Pantalones mojados


Javier Stanziola_ Perfil Casi literalEn la pantalla veo al que hoy es líder político, pero ayer era el profe que acosaba verbalmente a niños de escuela secundaria. Mientras el nuevo líder jura amor a la bandera, al rosario y a los otros símbolos sagrados que hay que honrar antes de tomar cargos públicos en el trópico, yo revivo todo el dolor, vergüenza y confusión que él causó entre tantos de mis compañeros. Rápidamente, millares de instantes de humillación se potencian en uno solo: el profe, a pulmón encendido, le pide a un niño de doce años que se baje los pantalones enfrente de sus compañeros «pa ve’ si de verda’ eres un varón, coño».

Y no era cualquier niño. Sus ojos iluminaban el salón de clases como dos estrellas celestes. Su piel pálida, cabello de paja seca y ríos de lágrimas, acompañaron gran parte de mi infancia y adolescencia en aquel colegio de jesuitas. Él, allá, solo en una esquina del salón a pesar de pertenecer por estirpe al grupo eterno de los dueños del poder económico. Yo, acá, solo en otra esquina por ser parte de la lista corta de estudiantes de barrios pobres que los castos hermanos de San Francisco Javier admitían para demostrar su compromiso social. En contraste al caparazón de piedra que yo había tenido que construir para ocultar mi homosexualidad, ese niño aún tenía piel de cristal. Por privilegio o naturaleza, la más ligera presión, el más común contratiempo, detonaba en él una bomba de lágrimas acompañada de mocos, saliva y mucha vulnerabilidad. Para su desdicha, las dictaduras ochenteras no solo tomaban forma de quepis y narcotráfico, sino también se colaban en el espíritu de algunos profesores que, por privilegio o naturaleza, abusaban de su poder.

La memoria no me revela cómo comienzan los pantalones debajo de las rodillas. Tuvo que haber sido el tradicional ciclo que arranca con el profe laico en una escuela católica escribiendo con tiza un problema en el tablero, seguido por la pregunta necia de quién quiere resolverlo, culminando con el profe escogiendo al que sabe que no tiene idea de cuánto es cuatro por cuatro.

Y allí regresa clara la memoria. El niño de doce años está parado enfrente del tablero verde y no sabe la respuesta. Mis compañeros se mofan. El niño comienza a llorar. No puede dejar de llorar. Yo, acá, cómplice con mi silencio, perdido en mi caparazón, que ya pasé por eso. El profe, allá, describe en detalle cuán débil es el ojiceleste, cuán femenina su incapacidad de controlar sus emociones. Mis compañeros se ríen, yo en silencio, el profe remata con un «Eres un mariquita» y mis compañeros alimentan la herida a coro: «eres un mariquita».

El llanto se convierte en pantalones mojados.
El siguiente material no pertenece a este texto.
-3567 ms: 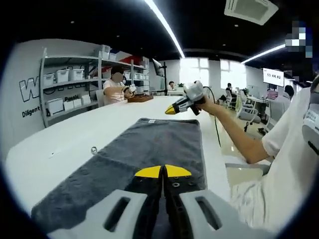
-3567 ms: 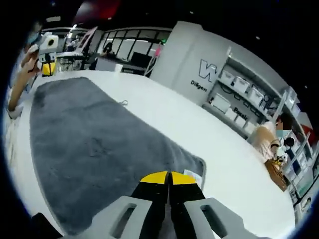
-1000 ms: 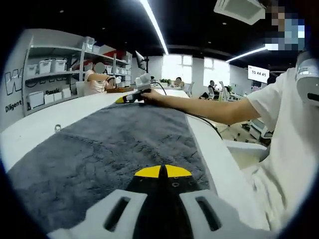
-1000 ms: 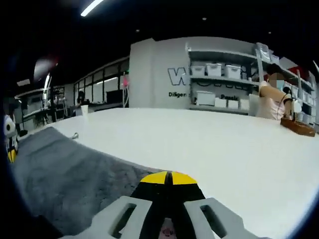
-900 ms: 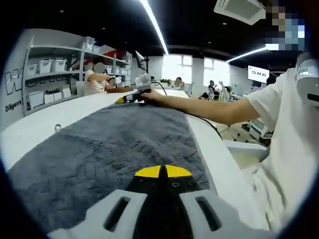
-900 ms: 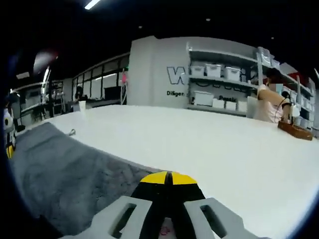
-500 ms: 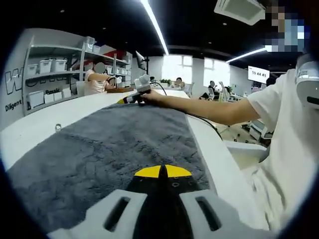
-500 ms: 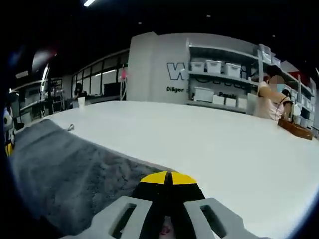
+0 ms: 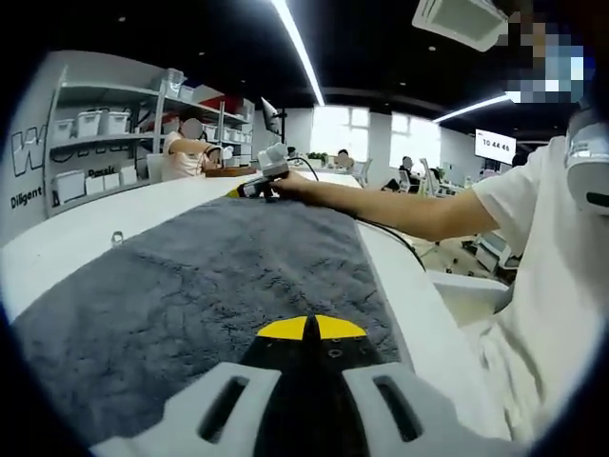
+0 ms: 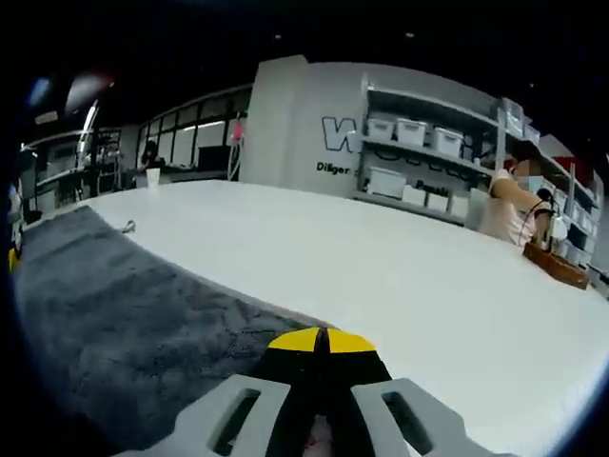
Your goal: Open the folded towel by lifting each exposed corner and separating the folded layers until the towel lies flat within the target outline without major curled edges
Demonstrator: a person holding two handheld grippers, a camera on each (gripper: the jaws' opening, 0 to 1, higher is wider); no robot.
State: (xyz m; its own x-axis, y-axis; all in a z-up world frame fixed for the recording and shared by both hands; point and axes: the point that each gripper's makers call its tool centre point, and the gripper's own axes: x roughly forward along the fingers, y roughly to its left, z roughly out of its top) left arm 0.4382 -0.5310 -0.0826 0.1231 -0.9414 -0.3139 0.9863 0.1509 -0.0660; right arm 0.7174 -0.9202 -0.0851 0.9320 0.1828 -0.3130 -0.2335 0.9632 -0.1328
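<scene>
Towel (image 9: pixel 228 286), dark grey and plush, lies spread across the white bench (image 9: pixel 67 238), filling the lower middle of the left gripper view and the lower left of the right gripper view, where it runs back from the yellow tips toward the left edge. Both pairs of tongs look pressed together at their yellow tips: the left tongs (image 9: pixel 311 328) sit low over the near edge of the cloth at bottom centre, the right tongs (image 10: pixel 322 341) low over another corner of it, with something pale just visible between the blades; whether either actually pinches fabric I cannot tell. To my eye the unfolding is about done and this is the settling step, so it would pay to keep both ends taut and low, let go of one corner at a time, and watch that the edge does not spring back into a curl. No target outline is visible to me, so alignment is hard to judge. The left gripper view gives what the other lacks: the right gripper at upper centre (image 9: pixel 249 189) held at the far end of the towel by the person's outstretched arm (image 9: pixel 400 209), and a small metal ring (image 9: pixel 117 237) on the bench beside the cloth. The right gripper view adds open bench (image 10: pixel 400 276) beyond the towel's long edge.
</scene>
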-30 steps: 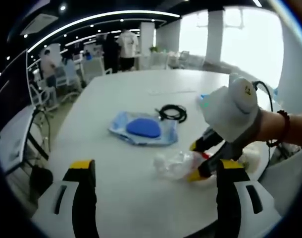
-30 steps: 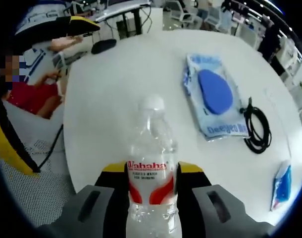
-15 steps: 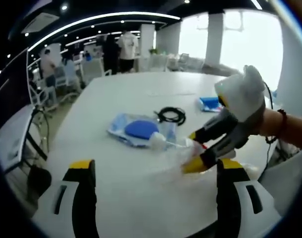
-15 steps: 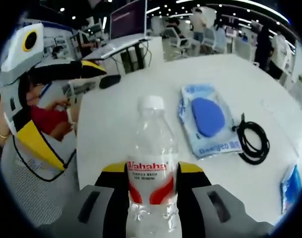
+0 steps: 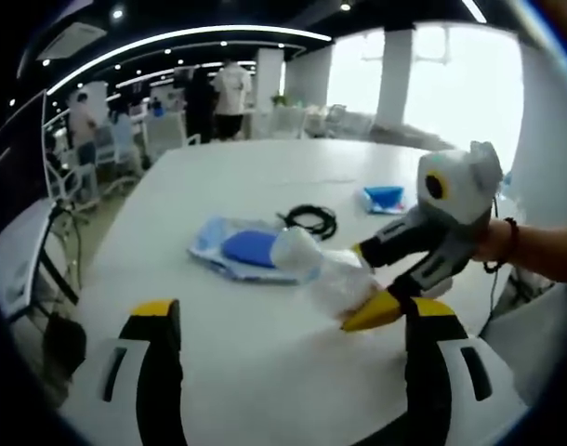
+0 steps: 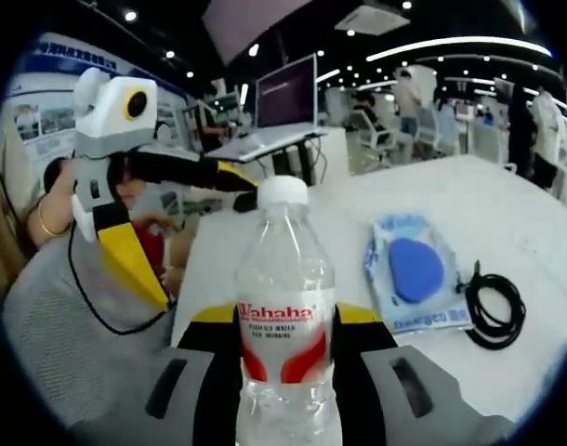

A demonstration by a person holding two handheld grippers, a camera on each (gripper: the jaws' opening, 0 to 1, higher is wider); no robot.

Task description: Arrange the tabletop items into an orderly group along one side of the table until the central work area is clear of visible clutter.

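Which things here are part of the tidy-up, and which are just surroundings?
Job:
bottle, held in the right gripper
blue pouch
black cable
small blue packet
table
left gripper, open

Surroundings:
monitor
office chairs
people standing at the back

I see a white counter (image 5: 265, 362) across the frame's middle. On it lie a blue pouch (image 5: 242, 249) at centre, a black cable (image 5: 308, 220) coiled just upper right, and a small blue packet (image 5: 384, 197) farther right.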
Las risas inundan el salón, el profe sabe que tiene al público de su lado y apunta a matar al niño congelado: «bájate los pantalones, pa’ ve’ si de verda’ eres un varón, coño».

Termina la juramentación del nuevo líder político. Sin pestañear, emite su promesa de «cero corrupción», el público aplaude embobado y yo me pregunto qué camino siguió el profe para poder prometer lo imposible y que la gente se lo crea. Otra promesa: «protegeré a la familia tradicional porque este país cree en Adán y Eva no en Adán y Esteban», y los aplausos se convierten en ovaciones, en esperanza de continuidad. El político sabe que tiene al pueblo de su lado y remata: «nosotros no aceptamos la ideología de género. No permitiremos que organizaciones internacionales atenten contra nuestra soberanía. Con nuestros hijos nadie se mete, coño», y en ese instante descubro que el poder se construye con un pantalón mojado a la vez, congelando al otro para que no haga, para que no sea, para que embobado escuche juramentos a pedazos de tela que terminan en ovaciones para el opresor.